'''

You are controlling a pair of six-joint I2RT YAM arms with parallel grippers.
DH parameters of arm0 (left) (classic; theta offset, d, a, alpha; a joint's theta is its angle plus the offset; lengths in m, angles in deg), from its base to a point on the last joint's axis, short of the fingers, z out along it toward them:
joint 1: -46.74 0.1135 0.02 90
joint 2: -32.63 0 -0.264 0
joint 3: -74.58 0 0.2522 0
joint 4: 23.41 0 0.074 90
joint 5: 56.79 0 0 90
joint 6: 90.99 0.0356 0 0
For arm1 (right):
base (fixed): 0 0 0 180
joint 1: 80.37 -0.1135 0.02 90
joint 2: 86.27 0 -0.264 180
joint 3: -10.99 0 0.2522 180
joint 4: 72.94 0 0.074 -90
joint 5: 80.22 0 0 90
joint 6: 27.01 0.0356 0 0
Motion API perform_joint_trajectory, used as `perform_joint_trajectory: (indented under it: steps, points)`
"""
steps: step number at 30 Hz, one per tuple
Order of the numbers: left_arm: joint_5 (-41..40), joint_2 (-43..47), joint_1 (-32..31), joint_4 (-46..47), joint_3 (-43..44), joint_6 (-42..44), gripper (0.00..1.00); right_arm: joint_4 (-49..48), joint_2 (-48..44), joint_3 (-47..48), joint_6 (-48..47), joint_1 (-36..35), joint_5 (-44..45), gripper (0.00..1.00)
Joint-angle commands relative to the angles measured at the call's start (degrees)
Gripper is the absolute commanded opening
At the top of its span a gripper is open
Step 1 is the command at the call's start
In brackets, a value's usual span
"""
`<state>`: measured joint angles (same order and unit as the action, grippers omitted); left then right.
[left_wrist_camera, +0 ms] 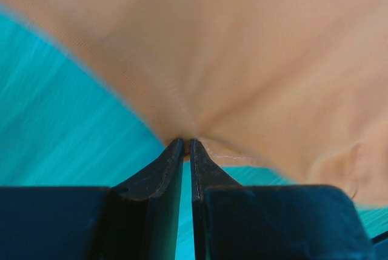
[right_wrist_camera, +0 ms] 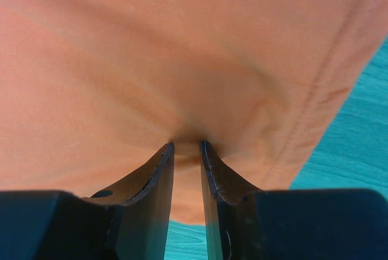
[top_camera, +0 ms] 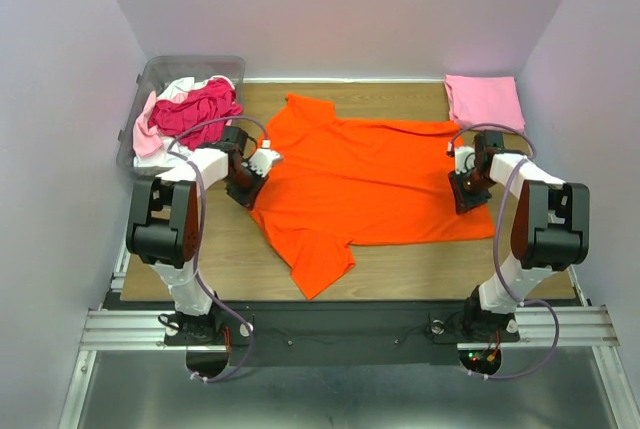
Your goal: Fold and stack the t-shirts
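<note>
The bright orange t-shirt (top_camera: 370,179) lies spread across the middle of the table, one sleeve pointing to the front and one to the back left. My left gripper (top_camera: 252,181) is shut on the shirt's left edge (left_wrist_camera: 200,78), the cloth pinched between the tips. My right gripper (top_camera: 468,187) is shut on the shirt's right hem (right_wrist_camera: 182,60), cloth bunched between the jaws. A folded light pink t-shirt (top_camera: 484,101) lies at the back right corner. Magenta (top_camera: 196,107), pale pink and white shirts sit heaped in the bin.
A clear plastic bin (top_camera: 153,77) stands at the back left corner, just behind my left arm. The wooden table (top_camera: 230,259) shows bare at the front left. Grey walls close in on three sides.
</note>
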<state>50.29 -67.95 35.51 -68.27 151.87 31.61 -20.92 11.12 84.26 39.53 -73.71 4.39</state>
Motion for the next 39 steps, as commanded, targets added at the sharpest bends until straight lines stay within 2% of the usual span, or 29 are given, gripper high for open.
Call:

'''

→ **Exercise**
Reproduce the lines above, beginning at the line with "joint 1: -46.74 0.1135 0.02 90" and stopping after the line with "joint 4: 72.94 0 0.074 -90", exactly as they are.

→ **Exercise output**
joint 1: -46.74 0.1135 0.02 90
joint 2: -32.63 0 -0.264 0
joint 3: -74.58 0 0.2522 0
joint 4: 23.41 0 0.074 90
joint 5: 56.79 0 0 90
joint 6: 90.99 0.0356 0 0
For arm1 (right):
base (fixed): 0 0 0 180
joint 1: 80.37 -0.1135 0.02 90
joint 2: 86.27 0 -0.264 180
joint 3: -10.99 0 0.2522 180
joint 4: 72.94 0 0.074 -90

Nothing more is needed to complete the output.